Assigned task:
In your copy, reproduce the entries exactly as they are, minus the images.

Stored items:
* * *

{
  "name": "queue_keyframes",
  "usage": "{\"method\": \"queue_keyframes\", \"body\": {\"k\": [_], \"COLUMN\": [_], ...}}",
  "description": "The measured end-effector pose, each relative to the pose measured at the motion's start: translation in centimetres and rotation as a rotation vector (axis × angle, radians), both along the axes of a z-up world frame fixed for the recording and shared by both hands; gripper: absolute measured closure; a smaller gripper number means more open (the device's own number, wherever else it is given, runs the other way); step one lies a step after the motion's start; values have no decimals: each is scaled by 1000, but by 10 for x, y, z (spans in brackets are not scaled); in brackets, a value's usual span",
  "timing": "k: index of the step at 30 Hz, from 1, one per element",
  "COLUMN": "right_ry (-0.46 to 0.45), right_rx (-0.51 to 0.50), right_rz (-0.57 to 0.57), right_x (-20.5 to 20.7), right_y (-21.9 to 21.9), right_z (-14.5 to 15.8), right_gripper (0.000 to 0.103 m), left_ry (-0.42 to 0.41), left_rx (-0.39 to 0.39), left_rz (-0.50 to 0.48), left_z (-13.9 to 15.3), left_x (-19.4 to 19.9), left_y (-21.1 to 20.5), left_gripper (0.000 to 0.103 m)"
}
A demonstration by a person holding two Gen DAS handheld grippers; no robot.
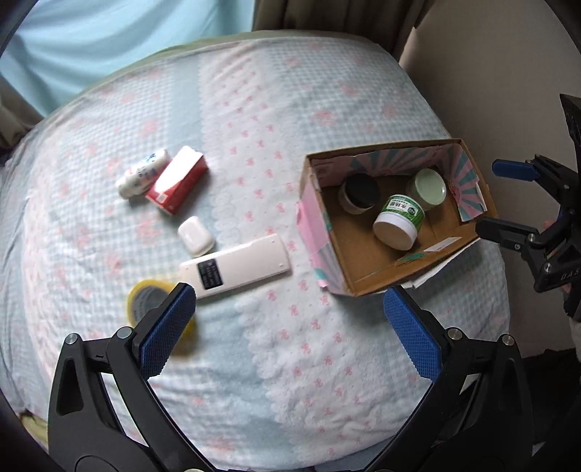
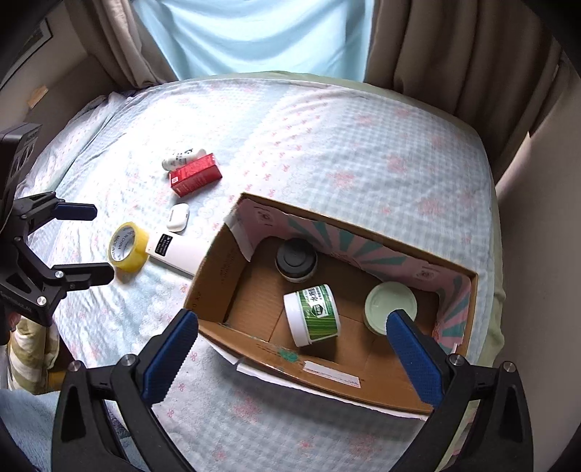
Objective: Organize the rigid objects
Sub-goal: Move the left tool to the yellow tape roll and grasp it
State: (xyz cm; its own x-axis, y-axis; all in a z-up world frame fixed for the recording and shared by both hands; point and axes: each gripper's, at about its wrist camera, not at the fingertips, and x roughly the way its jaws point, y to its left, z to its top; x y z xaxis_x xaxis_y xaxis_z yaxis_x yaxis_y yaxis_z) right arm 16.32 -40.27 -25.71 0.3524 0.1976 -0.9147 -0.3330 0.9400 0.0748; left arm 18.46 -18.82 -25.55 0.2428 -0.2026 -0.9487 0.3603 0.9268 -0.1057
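Note:
An open cardboard box [image 1: 366, 287] [image 2: 232, 254] lies on the bed with three jars inside: a dark-lidded one [image 2: 296, 259], a green-labelled one on its side [image 2: 314, 314] [image 1: 399, 221], and a pale green-lidded one [image 2: 390, 303]. On the sheet to its left lie a white remote [image 1: 236, 267] [image 2: 178, 250], a yellow tape roll [image 2: 127, 252] [image 1: 145, 294], a white earbud case [image 1: 195, 236] [image 2: 178, 217], a red carton [image 1: 178, 185] [image 2: 195, 174] and a small white bottle [image 1: 143, 172] [image 2: 181, 158]. My left gripper [image 1: 290, 326] [image 2: 90, 243] is open and empty above the sheet near the remote. My right gripper [image 2: 292, 348] [image 1: 497, 198] is open and empty over the box's near wall.
The bed is covered by a light blue and pink patterned sheet [image 1: 283, 119]. Brown curtains [image 2: 435, 47] and a pale blue drape [image 2: 254, 32] hang behind it. A beige wall [image 1: 490, 72] runs along the bed's right side.

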Motion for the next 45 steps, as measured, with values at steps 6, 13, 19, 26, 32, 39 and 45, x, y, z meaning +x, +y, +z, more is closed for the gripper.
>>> {"method": "queue_keyframes", "body": {"k": [6, 13, 19, 26, 32, 39, 45], "right_ry": [-29, -33, -6, 80, 174, 219, 234], "right_rx": [-5, -96, -224, -324, -373, -432, -441], "right_rz": [128, 322, 507, 660, 756, 856, 906], "right_x": [4, 5, 18, 41, 62, 75, 71], "right_y": [58, 132, 189, 233, 249, 264, 274], "right_z": [13, 11, -14, -74, -133, -190, -215], "right_gripper": [0, 0, 0, 0, 0, 0, 2], "left_ry": [-33, -8, 31, 51, 77, 94, 86], "left_rx": [28, 95, 108, 153, 167, 156, 188], "left_rz": [114, 165, 183, 131, 98, 53, 13], "left_z": [3, -26, -63, -124, -173, -210, -224], "left_x": [-26, -42, -42, -26, -1, 28, 45], "left_y": [78, 141, 170, 177, 174, 155, 136], "left_gripper": [0, 0, 0, 0, 0, 0, 0]}}
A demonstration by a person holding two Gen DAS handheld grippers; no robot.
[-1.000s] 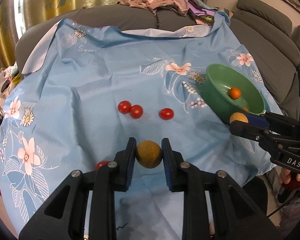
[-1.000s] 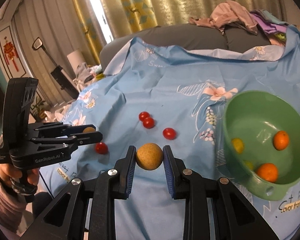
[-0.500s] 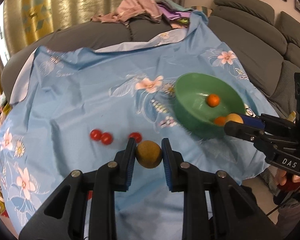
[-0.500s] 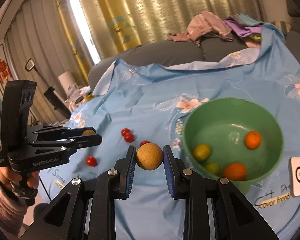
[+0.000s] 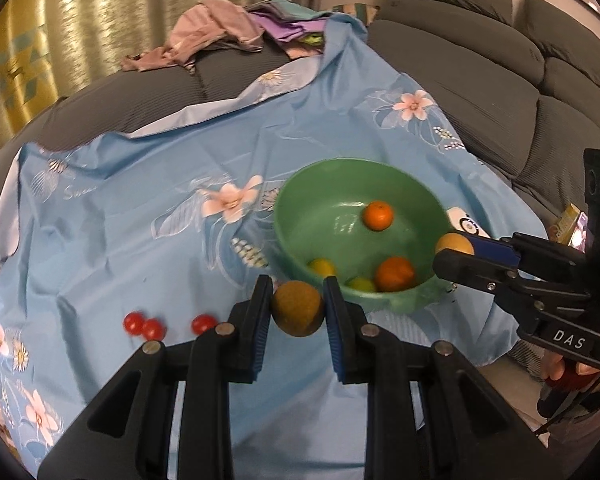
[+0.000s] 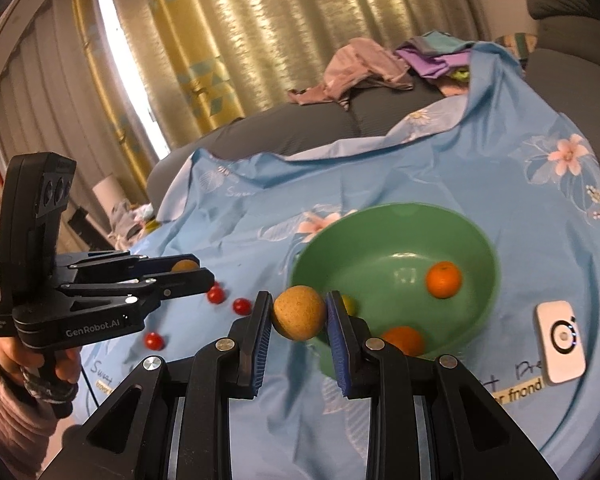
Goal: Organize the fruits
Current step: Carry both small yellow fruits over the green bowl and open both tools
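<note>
Both grippers' fingers [image 5: 260,312] clamp brown fruits [image 5: 297,308], partly hiding the bowl [image 5: 300,200]

The room is moderately bright with soft daylight that comes through the golden curtains [image 6: 260,40], where a strip of window [image 6: 100,60] is overexposed to white. Both fisheye views bend strongly and go black in the corners. The green bowl [image 6: 480,240] shows motion blur at its rim and small glare spots inside.
</note>
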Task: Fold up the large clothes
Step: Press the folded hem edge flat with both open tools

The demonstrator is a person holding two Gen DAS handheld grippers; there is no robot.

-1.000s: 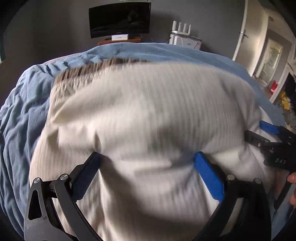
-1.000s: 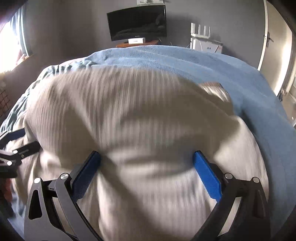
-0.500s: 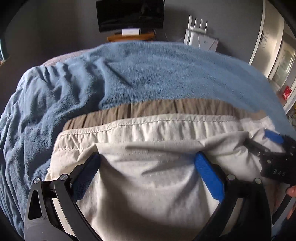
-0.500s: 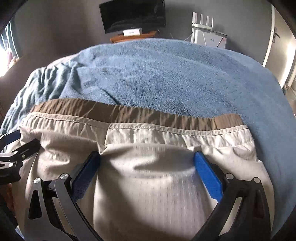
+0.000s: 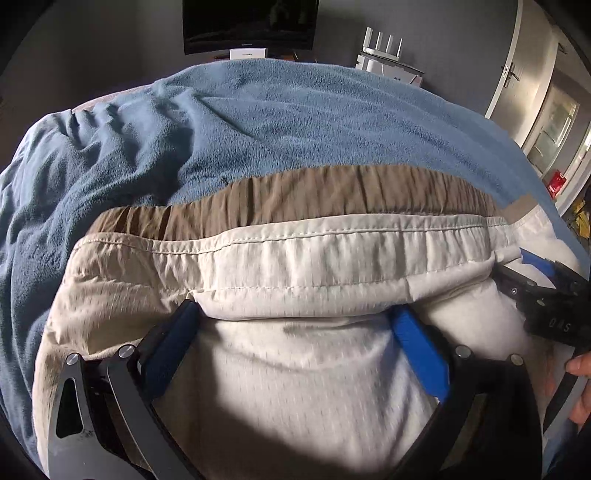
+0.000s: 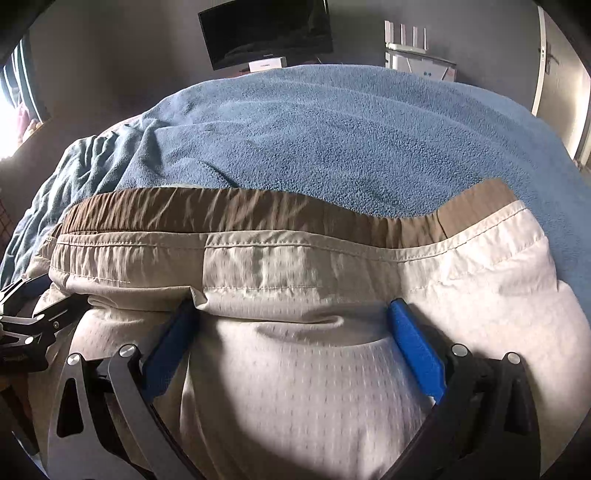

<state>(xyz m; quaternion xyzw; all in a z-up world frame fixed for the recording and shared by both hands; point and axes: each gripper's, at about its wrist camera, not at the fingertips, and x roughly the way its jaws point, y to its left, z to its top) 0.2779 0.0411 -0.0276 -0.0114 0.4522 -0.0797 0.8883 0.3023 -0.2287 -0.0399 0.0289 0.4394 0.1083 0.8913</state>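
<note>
Left gripper (image 5: 295, 332) held low over the bed, pointing toward 12 o'clock at the far wall; right gripper (image 6: 291, 325) level with it, same heading. Both sets of jaws spread wide, blue pads (image 5: 421, 354) parted with pale mesh cloth bulging up between them; cannot tell whether any fabric is actually pinched. Right gripper's black frame also visible at 3 o'clock in the left view, a bare hand (image 5: 581, 387) behind it at the edge.

Cream garment (image 6: 303, 387) spread on the blue blanket (image 6: 351, 140), filling the near half of both views, its stitched hem lying across just ahead of the pads. Brown band (image 5: 314, 195) of the same garment showing beyond that hem, toward 12 o'clock. Blanket rumpled at 10 o'clock. Dark screen (image 6: 266, 33) on the far wall at 12 o'clock, white router (image 5: 380, 40) at 1 o'clock, door (image 5: 517, 74) at 2 o'clock.
</note>
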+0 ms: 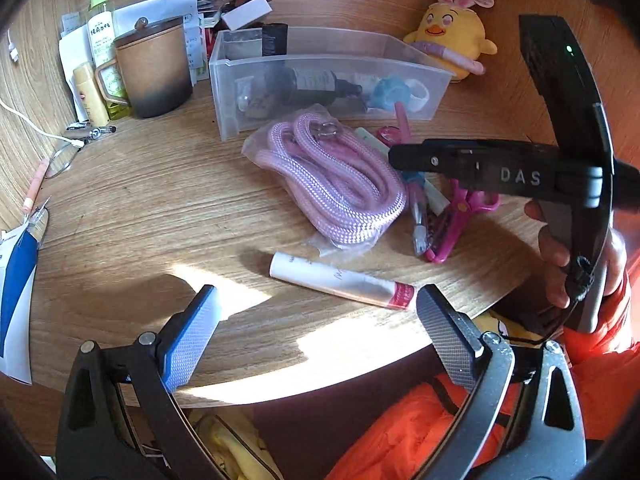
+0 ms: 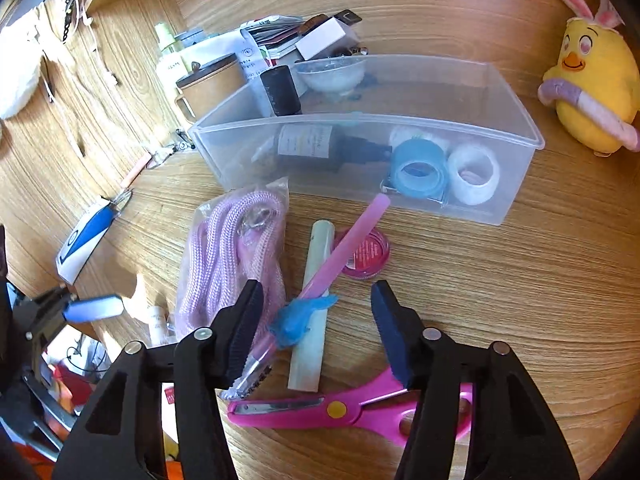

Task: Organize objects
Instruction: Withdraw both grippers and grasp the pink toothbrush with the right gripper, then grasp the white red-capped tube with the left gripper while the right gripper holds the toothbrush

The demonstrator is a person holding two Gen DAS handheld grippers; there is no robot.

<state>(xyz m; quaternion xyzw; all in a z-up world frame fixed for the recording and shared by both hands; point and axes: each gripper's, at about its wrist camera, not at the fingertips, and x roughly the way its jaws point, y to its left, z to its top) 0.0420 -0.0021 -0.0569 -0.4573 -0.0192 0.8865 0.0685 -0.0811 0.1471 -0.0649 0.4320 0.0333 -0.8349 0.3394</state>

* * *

Task answer:
{
  "name": "queue_keyframes",
  "usage": "{\"method\": \"queue_keyframes\", \"body\": {\"k\": [_], \"COLUMN\": [_], ...}}",
  "description": "The measured end-effector pose, each relative to the pose measured at the motion's start: translation in centimetres and rotation as a rotation vector (axis × angle, radians), both along the axes of a z-up world frame fixed for the recording and shared by both hands; gripper: absolute measured closure; a smaller gripper number means more open (the device's own number, wherever else it is given, runs the other way); step one lies a step after the motion's start; values have no decimals: each is scaled by 1000, but by 10 for x, y, z (spans in brackets are not scaled); in brackets, a value's usual span",
  "timing": "k: index of the step at 30 Hz, from 1, one per element",
  "COLUMN": "right_ry (-0.46 to 0.45), right_rx (-0.51 to 0.50), right_rz (-0.57 to 0.57), right_x (-20.5 to 20.7), right_y (-21.9 to 21.9), right_z (-14.5 to 15.8), right_gripper (0.000 to 0.103 m), left_ry (-0.42 to 0.41), left_rx (-0.39 to 0.39), left_rz (-0.50 to 0.48), left_z (-13.9 to 15.3), left_x (-19.4 to 19.9), left_y (-21.1 to 20.5), left_gripper (0.000 to 0.103 m)"
}
A demonstration by a person holding two Gen DAS handheld grippers; no robot.
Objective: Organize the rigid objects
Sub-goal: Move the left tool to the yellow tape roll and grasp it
State: (xyz cm; its own x-axis, y-axis; all in a z-up world frame fixed for the recording and shared by both hands; point and axes: each gripper's, at about its wrist camera, not at the fingertips, and x roughly the way its jaws point, y to its left, z to its top; x y z xaxis_x xaxis_y xaxis_z yaxis_x yaxis_y yaxis_z) right arm 16.32 -40.27 -25.71 0.3524 0.1976 -0.9147 -0.3330 0.9400 0.0748; left arm 18.46 -18.82 -25.55 0.2428 -0.2026 -0.9487 0.3603 0.9268 -0.1057
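Note:
An open cardboard box [image 1: 366, 287] [image 2: 232, 254] lies on the bed with three jars inside: a dark-lidded one [image 2: 296, 259], a green-labelled one on its side [image 2: 314, 314] [image 1: 399, 221], and a pale green-lidded one [image 2: 390, 303]. On the sheet to its left lie a white remote [image 1: 236, 267] [image 2: 178, 250], a yellow tape roll [image 2: 127, 252] [image 1: 145, 294], a white earbud case [image 1: 195, 236] [image 2: 178, 217], a red carton [image 1: 178, 185] [image 2: 195, 174] and a small white bottle [image 1: 143, 172] [image 2: 181, 158]. My left gripper [image 1: 290, 326] [image 2: 90, 243] is open and empty above the sheet near the remote. My right gripper [image 2: 292, 348] [image 1: 497, 198] is open and empty over the box's near wall.
The bed is covered by a light blue and pink patterned sheet [image 1: 283, 119]. Brown curtains [image 2: 435, 47] and a pale blue drape [image 2: 254, 32] hang behind it. A beige wall [image 1: 490, 72] runs along the bed's right side.
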
Motion for the next 45 steps, as measured, with values at steps 6, 13, 19, 26, 32, 39 and 45, x, y, z meaning +x, +y, +z, more is closed for the gripper.
>>> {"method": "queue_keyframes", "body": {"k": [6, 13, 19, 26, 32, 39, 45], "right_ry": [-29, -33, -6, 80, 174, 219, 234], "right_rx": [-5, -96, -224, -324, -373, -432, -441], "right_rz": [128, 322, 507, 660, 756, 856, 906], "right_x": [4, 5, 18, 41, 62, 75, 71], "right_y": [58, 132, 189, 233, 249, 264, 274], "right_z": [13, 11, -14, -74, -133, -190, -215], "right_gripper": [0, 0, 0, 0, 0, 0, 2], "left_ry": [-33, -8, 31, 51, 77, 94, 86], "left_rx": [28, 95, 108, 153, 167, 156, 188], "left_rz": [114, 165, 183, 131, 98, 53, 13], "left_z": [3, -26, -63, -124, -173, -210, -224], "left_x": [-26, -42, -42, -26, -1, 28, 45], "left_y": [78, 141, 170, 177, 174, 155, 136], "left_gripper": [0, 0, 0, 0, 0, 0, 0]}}
A demonstration by a person holding two Gen DAS handheld grippers; no robot.
[-1.000s] 
[-1.000s] 
[-0.500s] 
[-0.500s] 
[+0.000s] 
[+0.000s] 
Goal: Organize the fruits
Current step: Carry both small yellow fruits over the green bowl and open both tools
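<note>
Both grippers' fingers [image 5: 260,312] clamp brown fruits [image 5: 297,308], partly hiding the bowl [image 5: 300,200]

The room is moderately bright with soft daylight that comes through the golden curtains [image 6: 260,40], where a strip of window [image 6: 100,60] is overexposed to white. Both fisheye views bend strongly and go black in the corners. The green bowl [image 6: 480,240] shows motion blur at its rim and small glare spots inside.
</note>
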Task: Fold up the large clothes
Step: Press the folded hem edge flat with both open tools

The demonstrator is a person holding two Gen DAS handheld grippers; there is no robot.

-1.000s: 
-1.000s: 
-0.500s: 
-0.500s: 
+0.000s: 
+0.000s: 

<state>(xyz m; quaternion xyzw; all in a z-up world frame fixed for the recording and shared by both hands; point and axes: each gripper's, at about its wrist camera, not at the fingertips, and x roughly the way its jaws point, y to its left, z to its top) 0.2779 0.0411 -0.0276 -0.0114 0.4522 -0.0797 0.8883 0.3023 -0.2287 -0.0399 0.0289 0.4394 0.1083 0.8913</state>
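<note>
Left gripper (image 5: 295, 332) held low over the bed, pointing toward 12 o'clock at the far wall; right gripper (image 6: 291, 325) level with it, same heading. Both sets of jaws spread wide, blue pads (image 5: 421, 354) parted with pale mesh cloth bulging up between them; cannot tell whether any fabric is actually pinched. Right gripper's black frame also visible at 3 o'clock in the left view, a bare hand (image 5: 581, 387) behind it at the edge.

Cream garment (image 6: 303, 387) spread on the blue blanket (image 6: 351, 140), filling the near half of both views, its stitched hem lying across just ahead of the pads. Brown band (image 5: 314, 195) of the same garment showing beyond that hem, toward 12 o'clock. Blanket rumpled at 10 o'clock. Dark screen (image 6: 266, 33) on the far wall at 12 o'clock, white router (image 5: 380, 40) at 1 o'clock, door (image 5: 517, 74) at 2 o'clock.
</note>
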+0 ms: 
+0 ms: 

Task: Organize objects
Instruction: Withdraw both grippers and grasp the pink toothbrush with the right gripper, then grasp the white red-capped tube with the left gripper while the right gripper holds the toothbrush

The demonstrator is a person holding two Gen DAS handheld grippers; there is no robot.

<state>(xyz m; quaternion xyzw; all in a z-up world frame fixed for the recording and shared by both hands; point and axes: each gripper's, at about its wrist camera, not at the fingertips, and x roughly the way its jaws point, y to its left, z to its top) 0.0420 -0.0021 -0.0569 -0.4573 -0.0192 0.8865 0.0685 -0.0811 0.1471 -0.0649 0.4320 0.0333 -0.8349 0.3394</state>

The requested output has been produced.